The works on this recording exemplify the romantic musical language in vogue in Mexico at the end of the 19th century, which later initiated the musical Nationalist movement brought on by the Mexican Revolution. The intention among Mexican composers was to cast off, as much as possible, the innately European aspects of musical expression, in order to recapture the spirit of the dance, insofar as the Mexican spirit could envision it.

With the success of his opera Atzimba (1900), composer Ricardo Castro (1864-1907) earned a monthly annuity permitting him to sojourn to Paris in 1903, where in the course of mastering his own piano technique and promoting “good Mexican music,” Castro made the acquaintance of luminaries Teresa Carreño, Eugène d’Albert, and Camille Saint-Saens, the last of whom helped sponsor various Paris recitals.
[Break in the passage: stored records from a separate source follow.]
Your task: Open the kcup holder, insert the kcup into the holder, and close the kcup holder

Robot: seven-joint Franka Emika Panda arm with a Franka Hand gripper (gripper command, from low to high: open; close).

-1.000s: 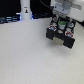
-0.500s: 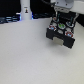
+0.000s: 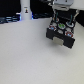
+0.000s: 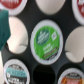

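Observation:
The black kcup holder (image 3: 61,34) stands at the exterior view's right with its tray of round slots (image 4: 30,59) slid out. The kcup (image 4: 45,41), pale with a bright green top, sits upright in a slot in the middle of the wrist view. It shows as a small green spot in the exterior view (image 3: 60,25). My gripper (image 3: 61,18) hangs straight above the tray, just over the kcup. One teal finger (image 4: 3,27) shows at the edge of the wrist view, apart from the kcup. The jaws stand open around nothing.
Other pods with dark tops (image 4: 14,72) and pale rounded pods (image 4: 18,36) fill neighbouring slots. A tall white bottle-shaped object (image 3: 25,10) stands at the back on the exterior view's left. The pale table (image 3: 25,55) spreads in front of the holder.

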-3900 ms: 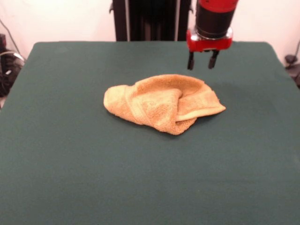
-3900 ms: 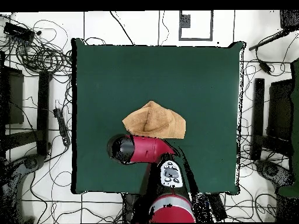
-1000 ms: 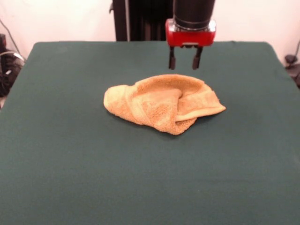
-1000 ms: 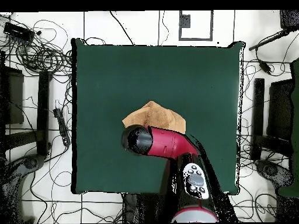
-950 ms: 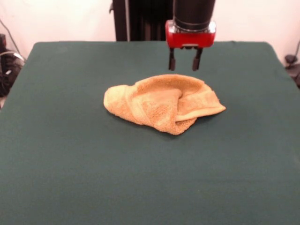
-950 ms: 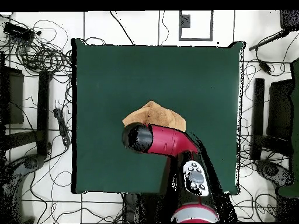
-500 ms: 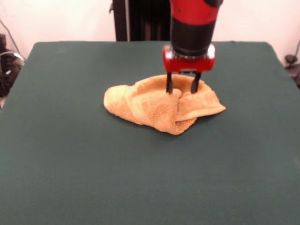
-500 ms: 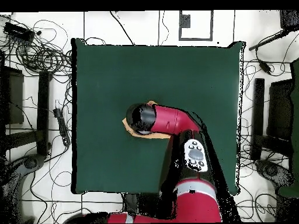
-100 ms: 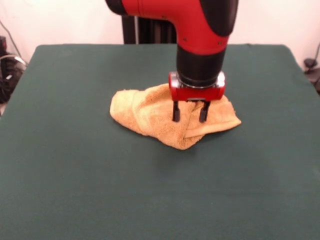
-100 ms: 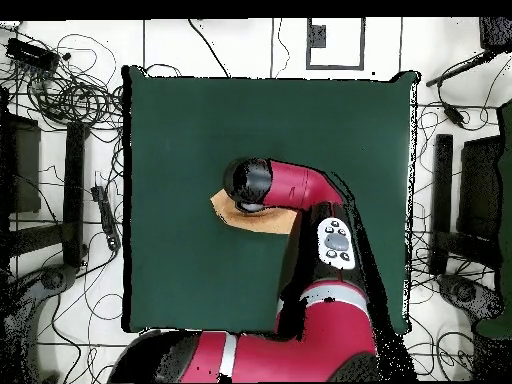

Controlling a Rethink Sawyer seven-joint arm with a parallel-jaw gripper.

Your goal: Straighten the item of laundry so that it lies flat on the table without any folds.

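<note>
The item of laundry (image 9: 145, 112) is a yellow-orange towel lying crumpled and folded over itself in the middle of the green table (image 9: 75, 175). In the front view my gripper (image 9: 189, 119) is open and stands over the towel's right half, its two black fingers (image 9: 176, 112) reaching down to the folded layers. Nothing sits between the fingers. In the overhead view the arm covers most of the towel (image 10: 228, 212), and only a strip of it shows at the left and below the wrist.
Cables and equipment (image 10: 70, 90) lie on the floor around the table (image 10: 200, 110) on all sides. The arm's red links (image 10: 320, 240) reach in across the table's lower right part in the overhead view.
The gripper came from behind the towel, moved forward and dropped down onto its right half. The towel's shape has shifted slightly under the fingers; the fingers stayed apart.
</note>
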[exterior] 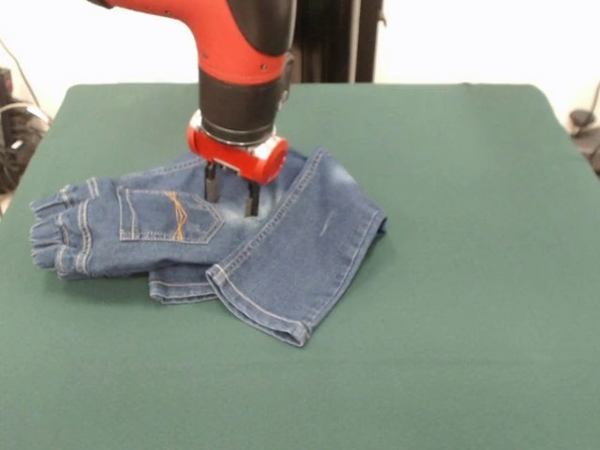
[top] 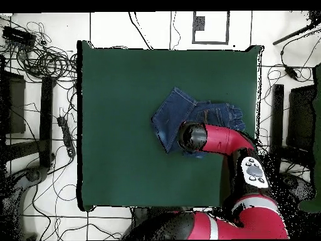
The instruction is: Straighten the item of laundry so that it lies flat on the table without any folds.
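Denim jeans (exterior: 272, 248) folded on table (exterior: 450, 328), directly under end effector (exterior: 232, 195); fingers spread, gripping nothing.

The jeans (exterior: 234, 244) are blue denim cloth, matt and a little rough, with faded whitish patches and orange thread on the pocket (exterior: 172, 217). The table (exterior: 450, 309) has a dark green cover – matt, soft like felt. The arm (exterior: 234, 42) has a smooth red and black shell – it looks like plastic, slightly glossy.
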Motion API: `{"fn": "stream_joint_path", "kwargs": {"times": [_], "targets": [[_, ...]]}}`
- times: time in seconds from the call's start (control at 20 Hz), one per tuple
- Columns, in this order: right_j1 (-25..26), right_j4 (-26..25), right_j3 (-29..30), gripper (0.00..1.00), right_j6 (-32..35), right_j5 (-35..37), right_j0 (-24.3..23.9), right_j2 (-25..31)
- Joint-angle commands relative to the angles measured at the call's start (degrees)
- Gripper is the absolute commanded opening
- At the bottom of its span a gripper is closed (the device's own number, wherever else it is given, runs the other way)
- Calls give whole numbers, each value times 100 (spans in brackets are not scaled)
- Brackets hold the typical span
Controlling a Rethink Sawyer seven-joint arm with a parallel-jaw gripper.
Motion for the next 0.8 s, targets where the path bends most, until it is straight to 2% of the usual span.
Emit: {"fn": "stream_joint_path", "kwargs": {"times": [0.05, 0.15, 0.55, 0.8], "targets": [[251, 581, -605, 100, 1190, -159, 409, 185], [271, 651, -673, 100, 1225, -199, 437, 140], [205, 906, -1035, 100, 1206, 602, 695, -251], [268, 1027, -1313, 100, 1234, 789, 806, -379]]}}
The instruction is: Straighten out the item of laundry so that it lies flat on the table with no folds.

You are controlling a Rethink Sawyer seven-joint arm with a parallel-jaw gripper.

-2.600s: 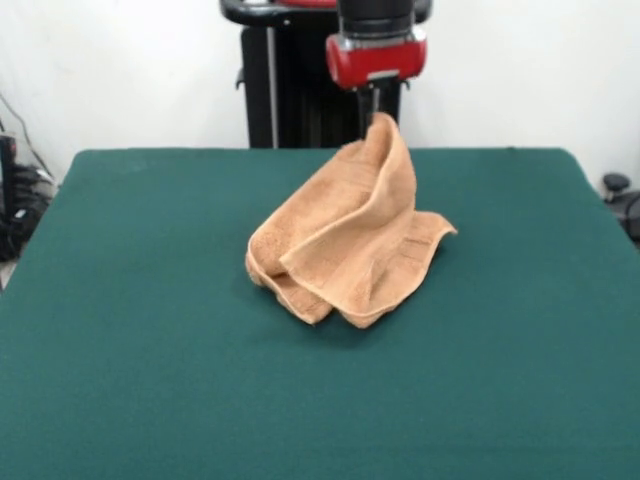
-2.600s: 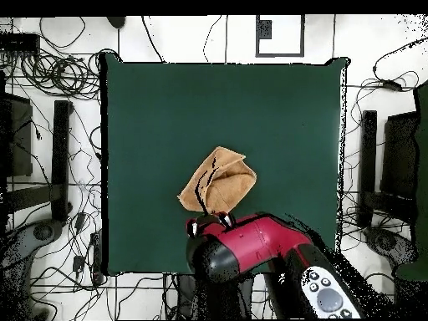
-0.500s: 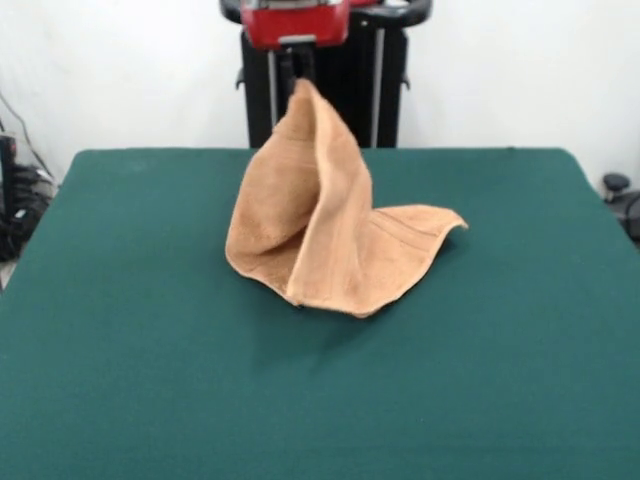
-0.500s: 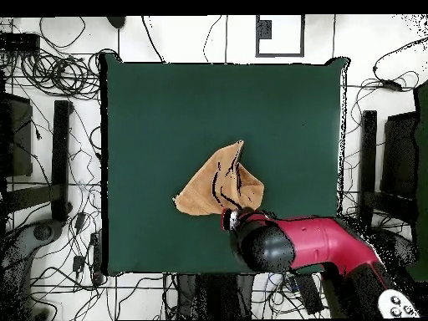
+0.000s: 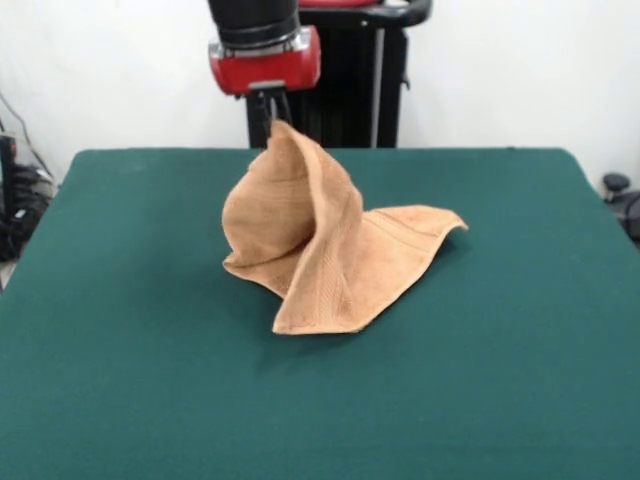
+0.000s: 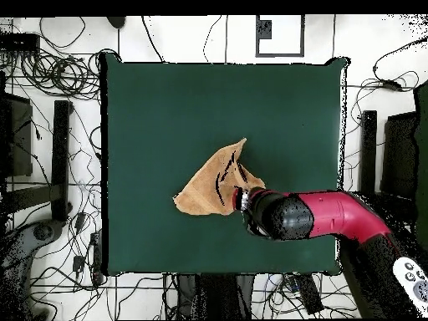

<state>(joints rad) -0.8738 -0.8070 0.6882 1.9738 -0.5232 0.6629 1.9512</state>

The Piano Concerto (1885-1887), with its undeniable debts to the virtuosity of Liszt and the cyclic form of Franck. But the scale of expression, lavish and richly harmonized, belongs to Castro, even if its florid filigree admits influences from Chopin and Scharwenka. The Concerto bears a dedication to Carl Reinecke.

The opening movement, Allegro moderato, besides proffering a dark lyricism, explodes intermittently with gestures that embrace the full spectra of the keyboard. Osorio has cadenza periods in which to exploit his own capacity for rounded sonorities, forceful octaves, and brilliant runs. The music ends softly, serving as a segue directly into the lulling Andante. Lyrical and expressive in a parlando and arioso style reminiscent of Anton Rubinstein, the melody assumes a richness worth the price of admission. The latter half of the movement, similar to the Chopin F Minor, becomes convulsively emotional and dramatic, before resuming its arioso expressiveness. 

Critics immediately responded to the last movement, claiming Casto had created “a delirious Polonaise” finale. This Polonaise (Allegro) projects an exuberance light and volatile at once, perhaps akin to bravura moments in Saint-Saens and Gottschalk. The woodwind section of the Mineria ensemble has its hands full, while Osorio frolics in large choral blocks and fleet runs. The extended coda, set over a potent pedal point, bursts with colors from the brass and deep basses, then Osorio and the tutti arrive at a colossal peroration.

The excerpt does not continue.